### TASK BRIEF:
Given these entries, repeat exactly the lines starting with the one that has "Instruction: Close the" and going on through the one that has "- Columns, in", both included, but none of the pictures.

### PROVIDED ENTRIES:

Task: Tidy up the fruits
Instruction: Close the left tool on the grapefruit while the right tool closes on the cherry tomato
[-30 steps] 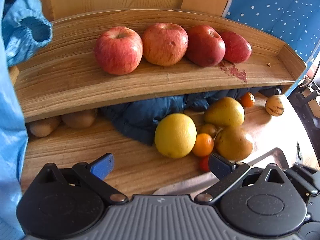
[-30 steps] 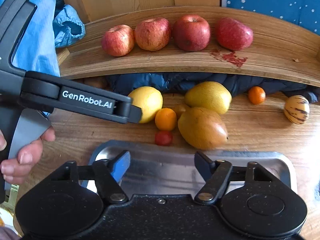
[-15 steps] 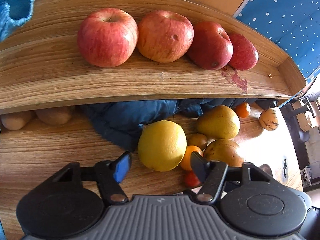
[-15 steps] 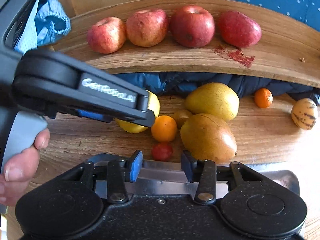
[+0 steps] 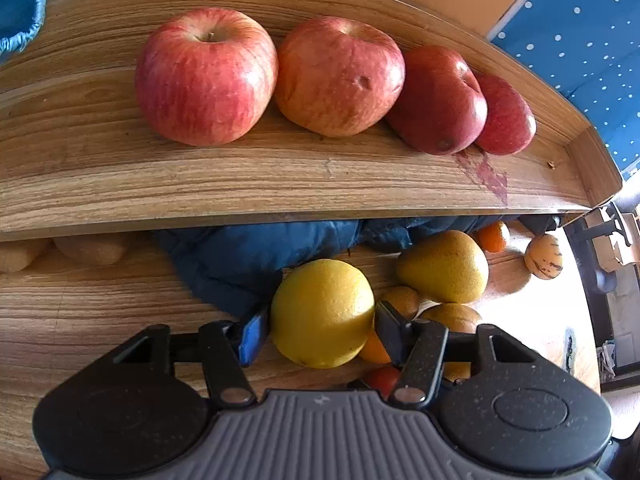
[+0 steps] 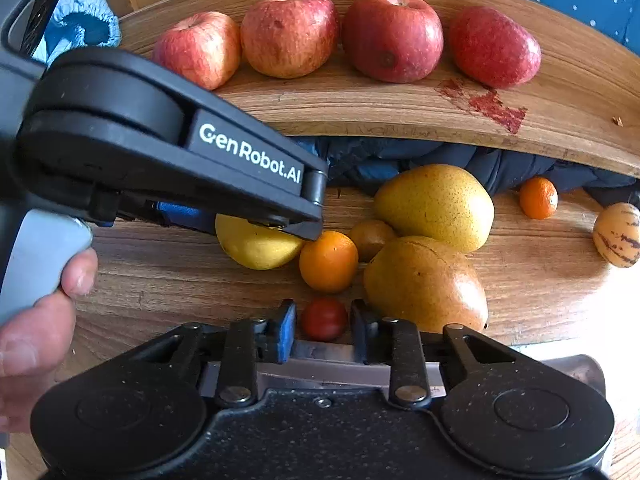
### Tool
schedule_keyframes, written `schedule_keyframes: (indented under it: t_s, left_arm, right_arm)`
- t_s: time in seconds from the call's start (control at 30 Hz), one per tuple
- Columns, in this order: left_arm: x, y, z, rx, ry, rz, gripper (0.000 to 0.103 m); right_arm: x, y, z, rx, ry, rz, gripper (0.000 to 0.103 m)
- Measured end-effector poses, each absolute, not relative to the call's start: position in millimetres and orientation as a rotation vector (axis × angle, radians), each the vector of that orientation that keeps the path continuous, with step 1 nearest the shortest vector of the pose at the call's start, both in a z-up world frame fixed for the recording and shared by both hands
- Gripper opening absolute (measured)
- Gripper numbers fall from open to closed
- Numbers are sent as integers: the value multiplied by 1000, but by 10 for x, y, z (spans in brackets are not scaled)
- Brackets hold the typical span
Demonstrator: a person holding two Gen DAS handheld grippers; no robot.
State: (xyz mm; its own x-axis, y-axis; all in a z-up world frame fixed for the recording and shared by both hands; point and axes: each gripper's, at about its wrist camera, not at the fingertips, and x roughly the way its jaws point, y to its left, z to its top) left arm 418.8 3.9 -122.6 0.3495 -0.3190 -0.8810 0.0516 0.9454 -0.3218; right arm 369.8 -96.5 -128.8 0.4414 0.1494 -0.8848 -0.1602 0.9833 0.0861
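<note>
The left gripper [image 5: 320,330] pinches the big yellow citrus [image 5: 322,313]; the right gripper [image 6: 323,330], spread narrowly, brackets the small red tomato [image 6: 324,318].

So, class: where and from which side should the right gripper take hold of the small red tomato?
Grip the tomato across its widest middle, coming in low from the near side. It is small and round, with bare tabletop to its left, but the brown pear crowds its right, so the right gripper needs a narrow opening.

We see a wood-grain table [image 5: 100,304] below a curved wooden shelf [image 5: 240,184]. Blue polka-dot fabric [image 5: 580,40] sits up right, with bright sunlight there.
</note>
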Motion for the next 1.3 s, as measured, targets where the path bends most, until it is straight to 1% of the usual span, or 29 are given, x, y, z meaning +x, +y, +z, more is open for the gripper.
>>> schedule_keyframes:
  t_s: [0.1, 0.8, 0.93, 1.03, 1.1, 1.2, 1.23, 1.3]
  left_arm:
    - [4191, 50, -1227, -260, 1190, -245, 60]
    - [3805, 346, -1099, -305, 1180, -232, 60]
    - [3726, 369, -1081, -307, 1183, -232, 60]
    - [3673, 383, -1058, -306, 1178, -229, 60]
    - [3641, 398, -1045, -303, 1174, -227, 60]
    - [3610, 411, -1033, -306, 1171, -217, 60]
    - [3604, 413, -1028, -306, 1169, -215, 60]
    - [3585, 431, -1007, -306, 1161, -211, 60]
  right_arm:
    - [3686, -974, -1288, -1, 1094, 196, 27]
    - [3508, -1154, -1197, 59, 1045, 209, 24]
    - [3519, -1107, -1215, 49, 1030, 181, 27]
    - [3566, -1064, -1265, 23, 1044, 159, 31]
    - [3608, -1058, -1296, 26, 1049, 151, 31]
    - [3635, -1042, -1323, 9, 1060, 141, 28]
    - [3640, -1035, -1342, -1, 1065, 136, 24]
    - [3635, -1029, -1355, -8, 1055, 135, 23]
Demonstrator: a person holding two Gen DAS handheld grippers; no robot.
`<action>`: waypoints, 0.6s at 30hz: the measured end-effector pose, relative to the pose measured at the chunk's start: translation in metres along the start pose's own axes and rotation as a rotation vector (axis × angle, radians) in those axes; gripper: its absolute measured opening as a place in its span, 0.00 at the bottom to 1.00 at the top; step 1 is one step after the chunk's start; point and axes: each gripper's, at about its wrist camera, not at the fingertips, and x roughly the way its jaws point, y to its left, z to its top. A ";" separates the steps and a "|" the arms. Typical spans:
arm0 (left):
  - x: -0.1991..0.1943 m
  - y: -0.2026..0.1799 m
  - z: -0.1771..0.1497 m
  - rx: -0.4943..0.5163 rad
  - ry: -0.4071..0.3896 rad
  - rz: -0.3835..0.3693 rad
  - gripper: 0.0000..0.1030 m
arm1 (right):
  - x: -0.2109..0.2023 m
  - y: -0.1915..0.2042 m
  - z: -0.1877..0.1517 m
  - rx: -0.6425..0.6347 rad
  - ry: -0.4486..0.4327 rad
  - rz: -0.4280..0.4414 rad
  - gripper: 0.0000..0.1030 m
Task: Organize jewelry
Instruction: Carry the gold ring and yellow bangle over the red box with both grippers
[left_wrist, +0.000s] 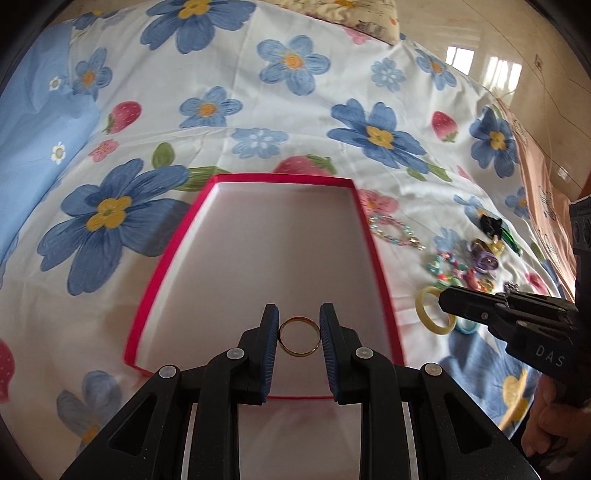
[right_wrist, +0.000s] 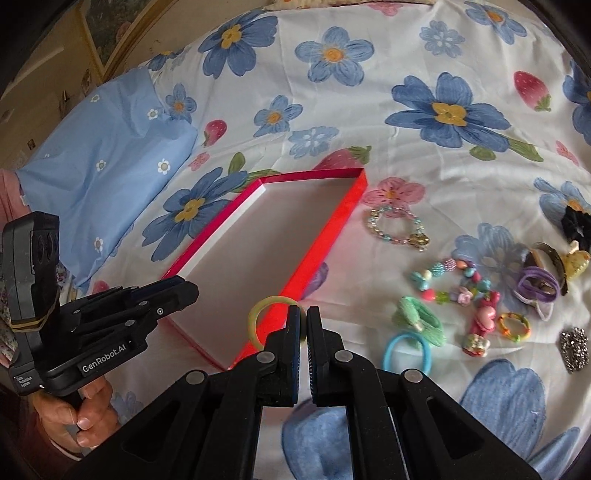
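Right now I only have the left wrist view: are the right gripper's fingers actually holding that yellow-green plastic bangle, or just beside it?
Observer: Holding it. The right gripper has its fingers shut on the rim of the yellow-green plastic bangle.
Operator: Is it at the box?
Observer: The bangle overlaps the right wall of the red cardboard box; its height above it I cannot tell.
Operator: What lies farthest right in the pile?
Observer: A silver glittery piece, lying alone on the floral sheet.
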 end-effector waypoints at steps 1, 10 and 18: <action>0.002 0.004 0.002 -0.008 0.002 0.006 0.21 | 0.005 0.005 0.002 -0.009 0.005 0.008 0.03; 0.036 0.041 0.014 -0.059 0.067 0.057 0.21 | 0.056 0.040 0.018 -0.093 0.095 0.062 0.03; 0.071 0.055 0.015 -0.080 0.158 0.077 0.21 | 0.094 0.058 0.016 -0.189 0.233 0.068 0.03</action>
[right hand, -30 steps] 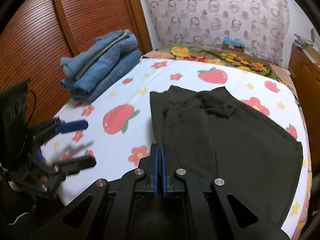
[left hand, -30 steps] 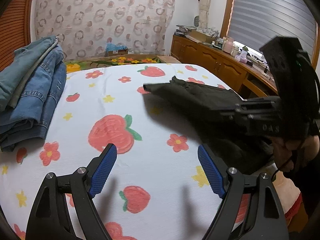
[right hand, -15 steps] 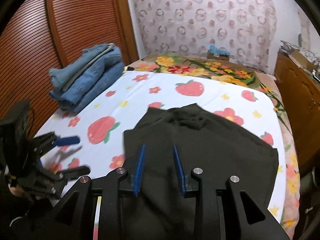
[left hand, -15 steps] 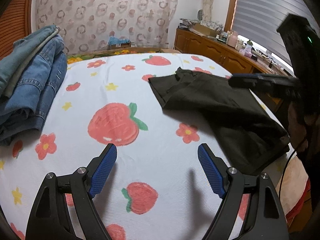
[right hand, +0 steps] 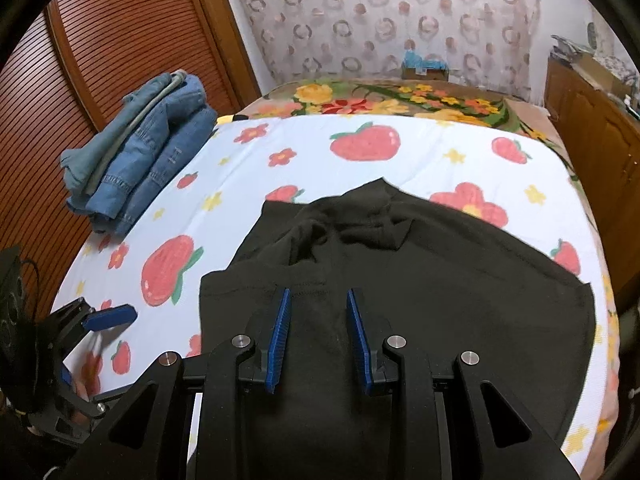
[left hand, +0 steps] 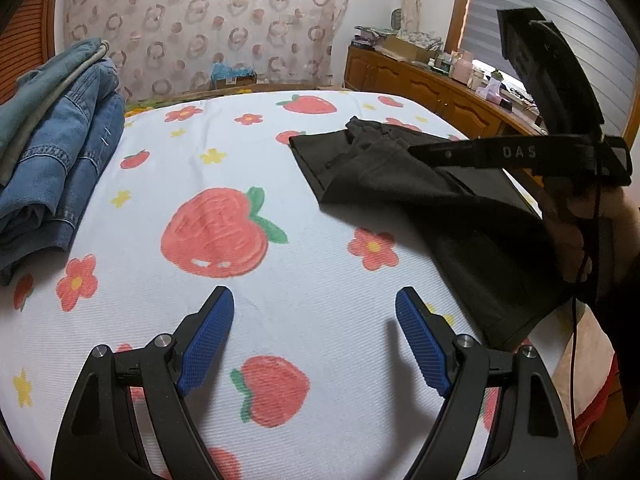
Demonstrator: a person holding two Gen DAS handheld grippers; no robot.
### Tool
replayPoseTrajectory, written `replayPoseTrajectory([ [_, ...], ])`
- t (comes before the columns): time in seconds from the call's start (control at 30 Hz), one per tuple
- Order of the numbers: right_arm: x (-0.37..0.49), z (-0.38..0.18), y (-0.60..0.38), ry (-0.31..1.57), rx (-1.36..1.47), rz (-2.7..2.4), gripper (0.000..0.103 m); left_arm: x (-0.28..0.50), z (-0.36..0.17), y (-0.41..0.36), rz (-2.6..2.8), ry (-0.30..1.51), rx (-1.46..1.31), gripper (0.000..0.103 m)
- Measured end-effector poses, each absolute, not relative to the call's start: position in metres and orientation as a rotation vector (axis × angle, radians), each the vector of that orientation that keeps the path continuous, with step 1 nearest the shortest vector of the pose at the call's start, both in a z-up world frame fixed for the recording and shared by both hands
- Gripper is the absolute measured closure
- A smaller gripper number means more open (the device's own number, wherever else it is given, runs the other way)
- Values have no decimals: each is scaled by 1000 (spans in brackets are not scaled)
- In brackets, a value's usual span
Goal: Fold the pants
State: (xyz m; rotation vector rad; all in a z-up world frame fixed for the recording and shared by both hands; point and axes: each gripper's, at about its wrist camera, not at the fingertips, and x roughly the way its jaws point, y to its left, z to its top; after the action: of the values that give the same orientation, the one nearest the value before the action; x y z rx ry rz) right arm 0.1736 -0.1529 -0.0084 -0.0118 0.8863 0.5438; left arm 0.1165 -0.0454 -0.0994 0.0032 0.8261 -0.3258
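The black pants (right hand: 420, 288) are laid on the right part of the bed (left hand: 304, 280), folded over, with bunched cloth at the far end and the near end reaching the bed's edge. A fold edge is seen at the near left, just ahead of the right gripper (right hand: 318, 336). That gripper is held above the pants with its blue pads (right hand: 280, 332) parted; no cloth is caught between them, so nothing is grasped. In the left wrist view it is seen from the side, above the pants, carried by a hand (left hand: 576, 224).

The left gripper (left hand: 314, 340) is held over bare sheet, near the pants' left edge but apart from it. Its fingers are spread wide and released, with nothing between them.

A stack of jeans (left hand: 52, 152) is noted at the bed's far left, well apart from the pants.
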Motion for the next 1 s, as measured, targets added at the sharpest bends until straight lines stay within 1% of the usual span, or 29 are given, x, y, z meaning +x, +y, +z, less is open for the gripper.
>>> replayPoseTrajectory([
  [0.23,174,-13,-153,902,-7,576,74,116,-100,-49,-319,825,28,19],
  [0.27,174,-11,-156,897,-7,577,78,116,-100,-49,-319,825,31,19],
  [0.3,172,-10,-158,891,-4,582,87,116,-100,-49,-319,824,32,19],
  [0.33,171,-8,-159,884,-2,588,93,116,-100,-49,-319,824,30,19],
  [0.4,165,-4,-163,855,5,593,97,116,-100,-49,-320,823,25,19],
  [0.5,159,5,-172,807,42,584,99,116,-100,-49,-320,822,22,19],
  [0.7,153,23,-191,725,49,523,99,115,-99,-49,-319,823,26,19],
  [1.0,168,23,-232,746,17,371,99,116,-99,-49,-317,823,32,19],
])
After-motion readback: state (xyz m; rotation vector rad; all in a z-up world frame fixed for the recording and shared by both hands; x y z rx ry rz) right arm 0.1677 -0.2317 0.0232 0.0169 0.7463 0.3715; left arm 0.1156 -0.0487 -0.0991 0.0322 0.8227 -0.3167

### EXPECTED ANSWER:
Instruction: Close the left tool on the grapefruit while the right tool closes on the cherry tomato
[-30 steps] 
[-30 steps] 
[-15 steps] 
[-15 steps] 
[+0 steps] 
[+0 steps] 
### Tool
schedule_keyframes, written `schedule_keyframes: (indented under it: t_s, left_arm, right_arm)`
- t_s: time in seconds from the call's start (control at 30 Hz), one per tuple
- Columns, in this order: left_arm: x, y, z, rx, ry, rz, gripper (0.000 to 0.103 m); right_arm: x, y, z, rx, ry, rz, gripper (0.000 to 0.103 m)

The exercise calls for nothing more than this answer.